*Description of the task*. An exact reproduction of all the data is needed, with no images in it.

*Data segment*.
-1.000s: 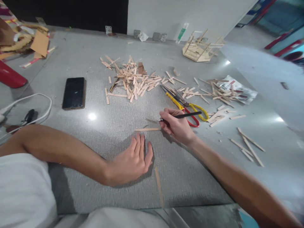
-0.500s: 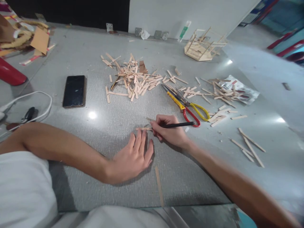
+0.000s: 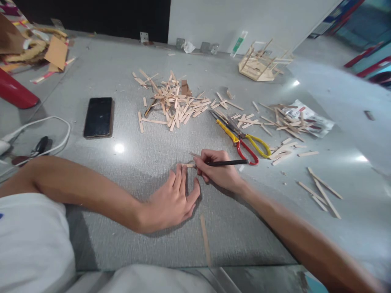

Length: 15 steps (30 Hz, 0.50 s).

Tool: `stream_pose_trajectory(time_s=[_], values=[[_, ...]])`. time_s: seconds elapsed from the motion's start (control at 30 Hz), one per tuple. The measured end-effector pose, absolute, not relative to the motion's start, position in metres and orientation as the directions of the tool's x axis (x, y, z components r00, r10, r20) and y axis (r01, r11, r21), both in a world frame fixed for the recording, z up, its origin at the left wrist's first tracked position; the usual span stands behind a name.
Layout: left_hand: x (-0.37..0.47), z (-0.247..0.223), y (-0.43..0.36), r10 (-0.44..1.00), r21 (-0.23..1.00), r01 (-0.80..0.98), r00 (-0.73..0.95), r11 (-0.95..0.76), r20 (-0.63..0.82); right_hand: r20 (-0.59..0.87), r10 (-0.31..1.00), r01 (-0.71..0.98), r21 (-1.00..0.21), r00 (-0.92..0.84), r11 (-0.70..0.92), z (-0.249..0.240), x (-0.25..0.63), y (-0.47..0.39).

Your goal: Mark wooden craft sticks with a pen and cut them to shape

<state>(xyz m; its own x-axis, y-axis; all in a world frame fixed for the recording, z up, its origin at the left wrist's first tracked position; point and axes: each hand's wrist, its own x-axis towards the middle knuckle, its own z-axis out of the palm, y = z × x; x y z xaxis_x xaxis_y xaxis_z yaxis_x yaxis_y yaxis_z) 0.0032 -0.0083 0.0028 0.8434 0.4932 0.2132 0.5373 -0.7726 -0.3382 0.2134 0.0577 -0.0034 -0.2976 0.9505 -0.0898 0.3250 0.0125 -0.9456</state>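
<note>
My right hand (image 3: 218, 167) is closed around a slim black pen-shaped tool (image 3: 229, 162). Its tip is too small and hidden to make out. Beneath my right fingers lies a short wooden stick (image 3: 190, 165), flat on the grey table (image 3: 146, 162). The fingertips of my left hand (image 3: 172, 199) touch the stick's left end; that hand lies low with fingers stretched and thumb apart. Just right of my right hand, scissors with red and yellow handles (image 3: 258, 146) rest near yellow-handled pliers (image 3: 226, 129).
Beyond my hands spreads a pile of cut wooden sticks (image 3: 177, 101). A phone (image 3: 98, 117) and a white cable (image 3: 58, 118) are on the left. At the back right stands a small stick frame (image 3: 259, 67). A longer stick (image 3: 205, 240) lies near the front edge.
My left fingertips have slid slightly right along the small stick, closer to my right hand, and its thumb is more bent. My right hand keeps its grip. The view has shifted a little.
</note>
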Motion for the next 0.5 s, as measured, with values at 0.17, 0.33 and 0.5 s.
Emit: stream_pose_trajectory(time_s=[0.17, 0.33, 0.5], values=[[0.0046, 0.0018, -0.0078, 0.496, -0.341, 0.534, 0.845, -0.774, 0.198, -0.09, 0.952, 0.317, -0.948, -0.293, 0.008, -0.0052, 0.2138, 0.0576], [0.0046, 0.0021, -0.007, 0.488, -0.361, 0.526, 0.85, -0.77, 0.197, -0.088, 0.951, 0.311, -0.95, -0.297, 0.009, -0.0051, 0.213, 0.057], [0.0048, 0.0026, -0.0069, 0.492, -0.375, 0.53, 0.848, -0.761, 0.199, -0.082, 0.953, 0.316, -0.949, -0.291, 0.015, -0.0059, 0.2132, 0.0579]])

*Solved problem*.
-1.000s: 
-0.500s: 
+0.000s: 

Length: 15 steps (30 Hz, 0.50 s).

Tool: `stream_pose_trajectory(time_s=[_], values=[[_, ...]])`. time_s: seconds elapsed from the motion's start (control at 30 Hz), one per tuple. The measured end-effector pose, absolute, not relative to the motion's start, position in metres and orientation as the directions of the tool's x axis (x, y, z components r00, r10, r20) and y axis (r01, r11, r21), both in a world frame fixed for the recording, z up, its origin at the left wrist's first tracked position; the usual span stands behind a name.
Layout: left_hand: x (-0.37..0.47), z (-0.247..0.223), y (-0.43..0.36), r10 (-0.44..1.00), r21 (-0.23..1.00), r01 (-0.80..0.98), r00 (-0.73..0.95), r11 (-0.95..0.76), r20 (-0.63..0.82); right_hand: r20 (-0.59..0.87), r10 (-0.31..1.00), r01 (-0.71..0.98), r21 (-1.00..0.21), r00 (-0.92..0.84), r11 (-0.70..0.92), z (-0.249..0.240), x (-0.25..0.63), y (-0.47..0.39).

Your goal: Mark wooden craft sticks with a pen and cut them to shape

<state>(xyz m; its own x-axis, y-axis; all in a world frame fixed for the recording, z up, its origin at the left wrist's first tracked position; point and axes: each hand's wrist, its own x-axis towards the middle knuckle, its own z-axis out of the palm, y = z × x; x y z xaxis_x xaxis_y xaxis_z yaxis_x yaxis_y yaxis_z) 0.0032 -0.0083 0.0028 0.8434 0.4932 0.2132 0.5373 -0.7726 -0.3382 0.2134 0.0577 -0.0034 -0.2976 0.9505 -0.0898 0.3250 0.0125 -0.9456</state>
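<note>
My right hand (image 3: 218, 167) is closed around a slim black pen-shaped tool (image 3: 229, 162). Its tip is too small and hidden to make out. Beneath my right fingers lies a short wooden stick (image 3: 190, 165), flat on the grey table (image 3: 146, 162). The fingertips of my left hand (image 3: 172, 199) touch the stick's left end; that hand lies low with fingers stretched and thumb apart. Just right of my right hand, scissors with red and yellow handles (image 3: 258, 146) rest near yellow-handled pliers (image 3: 226, 129).
Beyond my hands spreads a pile of cut wooden sticks (image 3: 177, 101). A phone (image 3: 98, 117) and a white cable (image 3: 58, 118) are on the left. At the back right stands a small stick frame (image 3: 259, 67). A longer stick (image 3: 205, 240) lies near the front edge.
My left fingertips have slid slightly right along the small stick, closer to my right hand, and its thumb is more bent. My right hand keeps its grip. The view has shifted a little.
</note>
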Motion for the next 0.5 s, as measured, with values at 0.17, 0.33 and 0.5 s.
Emit: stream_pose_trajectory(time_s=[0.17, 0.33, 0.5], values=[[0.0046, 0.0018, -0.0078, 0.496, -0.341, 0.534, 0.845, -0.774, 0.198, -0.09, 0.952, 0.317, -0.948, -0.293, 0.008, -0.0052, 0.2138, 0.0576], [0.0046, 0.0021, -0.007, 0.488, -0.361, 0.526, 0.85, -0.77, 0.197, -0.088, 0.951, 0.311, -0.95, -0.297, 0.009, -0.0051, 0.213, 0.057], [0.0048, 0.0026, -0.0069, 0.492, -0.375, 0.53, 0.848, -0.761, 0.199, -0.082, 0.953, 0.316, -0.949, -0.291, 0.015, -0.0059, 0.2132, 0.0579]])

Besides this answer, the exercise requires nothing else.